◆ WORK REQUIRED ◆
Reproduce each line from the first in the data through the line that contains "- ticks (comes" exactly; give nothing else.

◆ EXERCISE DATA ◆
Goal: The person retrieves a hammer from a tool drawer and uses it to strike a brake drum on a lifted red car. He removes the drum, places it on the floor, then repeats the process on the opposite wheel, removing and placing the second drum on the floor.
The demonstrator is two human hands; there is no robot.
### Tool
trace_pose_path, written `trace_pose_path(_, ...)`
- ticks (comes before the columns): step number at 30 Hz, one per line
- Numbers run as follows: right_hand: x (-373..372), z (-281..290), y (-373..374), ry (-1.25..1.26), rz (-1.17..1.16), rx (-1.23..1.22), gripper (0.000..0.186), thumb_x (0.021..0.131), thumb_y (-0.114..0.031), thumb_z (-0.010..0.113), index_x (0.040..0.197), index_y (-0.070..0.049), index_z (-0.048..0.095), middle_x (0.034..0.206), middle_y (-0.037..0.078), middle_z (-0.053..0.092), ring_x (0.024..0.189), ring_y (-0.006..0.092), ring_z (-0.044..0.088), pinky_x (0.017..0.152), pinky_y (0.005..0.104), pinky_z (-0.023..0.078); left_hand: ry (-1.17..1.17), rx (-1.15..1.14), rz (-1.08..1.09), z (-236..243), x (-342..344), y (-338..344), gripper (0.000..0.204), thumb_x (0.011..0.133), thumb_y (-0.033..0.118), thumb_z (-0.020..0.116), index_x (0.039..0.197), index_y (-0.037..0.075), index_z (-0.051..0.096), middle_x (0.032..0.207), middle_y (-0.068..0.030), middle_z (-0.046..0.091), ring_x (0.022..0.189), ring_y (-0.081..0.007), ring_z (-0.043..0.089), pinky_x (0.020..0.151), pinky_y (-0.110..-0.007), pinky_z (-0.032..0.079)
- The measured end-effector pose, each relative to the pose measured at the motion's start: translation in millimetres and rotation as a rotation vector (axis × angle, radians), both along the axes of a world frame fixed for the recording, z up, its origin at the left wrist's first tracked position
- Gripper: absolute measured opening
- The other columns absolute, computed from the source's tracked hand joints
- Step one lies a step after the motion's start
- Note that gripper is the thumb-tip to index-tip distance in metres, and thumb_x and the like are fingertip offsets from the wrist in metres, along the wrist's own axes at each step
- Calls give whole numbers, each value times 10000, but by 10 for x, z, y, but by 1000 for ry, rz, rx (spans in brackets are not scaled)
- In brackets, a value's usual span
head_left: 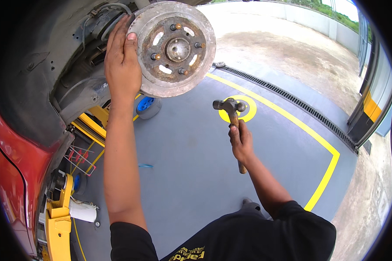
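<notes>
A round, worn grey brake disc or drum (172, 89), I cannot tell which, is mounted at the wheel arch of a raised red car. Several threaded studs surround its rusty hub (177, 49). My left hand (124, 76) lies along its left edge, fingers stretched upward and thumb at the rim. In my right hand (243, 141) is a ball-peen hammer (229, 105), gripped by its wooden handle with the head up. The hammer is apart from the brake part, lower and to its right.
The red car body (17, 182) and dark wheel arch (35, 78) fill the left side. A yellow lift arm (59, 217) stands below. A wheel with a blue rim (148, 107) is on the grey floor. A drain grate (287, 99) crosses the far side; a doorway post (370, 108) stands right.
</notes>
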State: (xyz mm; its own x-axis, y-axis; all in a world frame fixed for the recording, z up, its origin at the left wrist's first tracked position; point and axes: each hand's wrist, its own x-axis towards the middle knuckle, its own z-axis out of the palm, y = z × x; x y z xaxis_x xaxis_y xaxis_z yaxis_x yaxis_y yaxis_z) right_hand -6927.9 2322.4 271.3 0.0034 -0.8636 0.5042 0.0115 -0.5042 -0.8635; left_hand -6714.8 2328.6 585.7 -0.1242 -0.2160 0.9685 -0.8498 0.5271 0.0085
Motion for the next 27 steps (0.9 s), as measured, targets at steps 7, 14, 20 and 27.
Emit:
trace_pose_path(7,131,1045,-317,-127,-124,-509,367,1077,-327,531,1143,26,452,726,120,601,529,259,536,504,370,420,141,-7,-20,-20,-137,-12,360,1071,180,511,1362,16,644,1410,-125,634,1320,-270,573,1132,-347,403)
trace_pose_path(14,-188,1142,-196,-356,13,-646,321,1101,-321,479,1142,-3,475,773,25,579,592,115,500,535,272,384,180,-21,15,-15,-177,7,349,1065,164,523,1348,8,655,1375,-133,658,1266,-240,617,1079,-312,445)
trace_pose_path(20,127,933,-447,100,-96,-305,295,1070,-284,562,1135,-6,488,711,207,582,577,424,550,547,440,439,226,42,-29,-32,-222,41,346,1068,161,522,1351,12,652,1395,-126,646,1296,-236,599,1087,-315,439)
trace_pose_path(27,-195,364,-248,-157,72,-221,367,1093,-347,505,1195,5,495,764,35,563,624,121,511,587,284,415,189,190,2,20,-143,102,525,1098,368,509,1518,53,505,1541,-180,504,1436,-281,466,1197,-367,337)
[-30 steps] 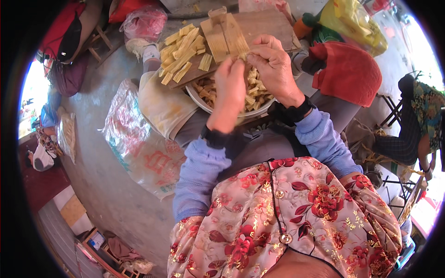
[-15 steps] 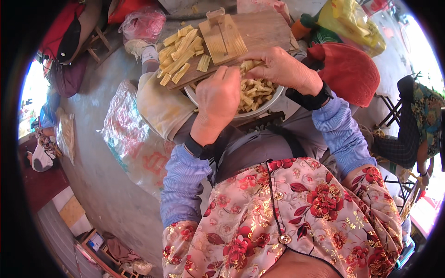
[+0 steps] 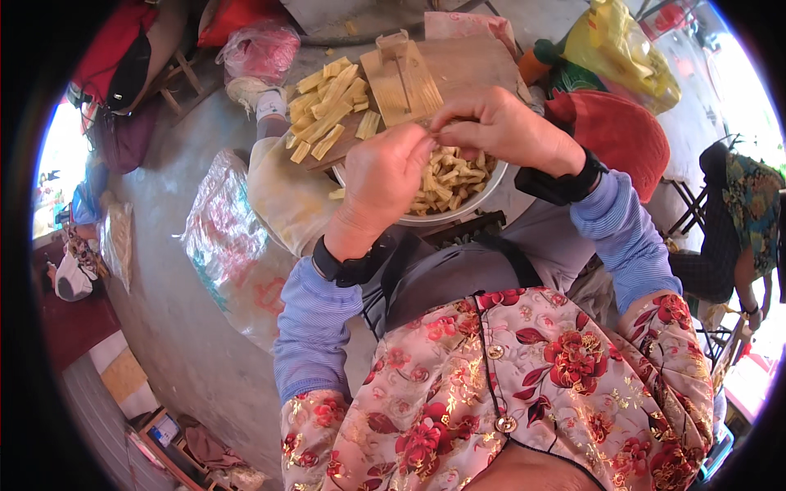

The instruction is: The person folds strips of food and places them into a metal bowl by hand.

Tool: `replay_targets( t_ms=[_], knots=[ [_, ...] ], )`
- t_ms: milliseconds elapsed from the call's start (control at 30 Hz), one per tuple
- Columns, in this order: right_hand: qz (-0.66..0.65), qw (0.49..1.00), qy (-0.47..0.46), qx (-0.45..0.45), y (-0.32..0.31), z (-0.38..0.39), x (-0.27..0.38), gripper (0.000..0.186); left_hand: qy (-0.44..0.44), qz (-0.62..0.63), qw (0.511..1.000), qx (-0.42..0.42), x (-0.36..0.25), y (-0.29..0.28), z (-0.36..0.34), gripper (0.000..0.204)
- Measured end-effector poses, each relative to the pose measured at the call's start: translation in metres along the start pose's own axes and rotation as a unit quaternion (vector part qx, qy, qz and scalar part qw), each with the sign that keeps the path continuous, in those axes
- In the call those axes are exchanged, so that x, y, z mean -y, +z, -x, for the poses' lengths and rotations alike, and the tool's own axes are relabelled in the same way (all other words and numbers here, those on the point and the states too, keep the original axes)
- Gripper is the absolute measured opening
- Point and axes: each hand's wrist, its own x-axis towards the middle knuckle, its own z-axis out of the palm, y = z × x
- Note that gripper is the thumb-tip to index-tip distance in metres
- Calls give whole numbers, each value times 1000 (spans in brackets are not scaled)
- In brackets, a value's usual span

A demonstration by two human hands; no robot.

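Observation:
My left hand [image 3: 381, 184] and my right hand [image 3: 512, 135] meet above a round metal basin [image 3: 468, 211], fingers pinched and fingertips nearly touching. Whatever lies between the fingertips is hidden or too small to name. Short yellowish dried pieces [image 3: 453, 178] fill the basin. Just beyond my hands, a wooden board [image 3: 479, 67] lies partly across the basin. On the board's left end is a pile of longer yellowish strips [image 3: 332, 102]. Beside them sits a small wooden block [image 3: 407, 86] with a narrow slot and an upright piece at its far end.
A shiny plastic sack [image 3: 225, 221] lies on the floor to the left. Beyond the board are a pink plastic bag [image 3: 260, 51] and a yellow bag [image 3: 622, 53]. A red cloth-like item [image 3: 618, 135] is right of the basin. Another person [image 3: 733, 229] is at the far right.
My hands have come together at the fingertips, the left one turning toward the right. The pale pieces seen at my right fingers earlier no longer show there. The view has shifted slightly.

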Motion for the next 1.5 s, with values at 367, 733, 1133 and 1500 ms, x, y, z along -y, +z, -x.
replay_targets(
  t_ms=[367,733,1133,1500],
  knots=[
    [106,993,-51,-4,2,8,3,20,-257,325,885,214,25,-8,-4,22],
    [102,989,20,-103,-1,-31,-41,23,-318,281,885,190,93,-2,-35,16],
    [317,940,-53,-117,18,-48,-79,13,-178,-134,972,78,76,20,-34,21],
    [388,893,-142,-176,16,-9,-58,21,-257,-43,960,103,56,-1,-9,22]
  ],
)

◆ FINISHED TASK ◆
Goal: The person retrieves a hammer from a tool drawer and uses it to strike a brake drum on a lifted red car. He removes the drum, places it on the floor, then repeats the process on the opposite wheel, removing and placing the second drum on the floor.
The demonstrator is two human hands; there is no robot.
### Tool
trace_pose_path, written `trace_pose_path(_, ...)`
- ticks (comes before the columns): step number at 30 Hz, one per line

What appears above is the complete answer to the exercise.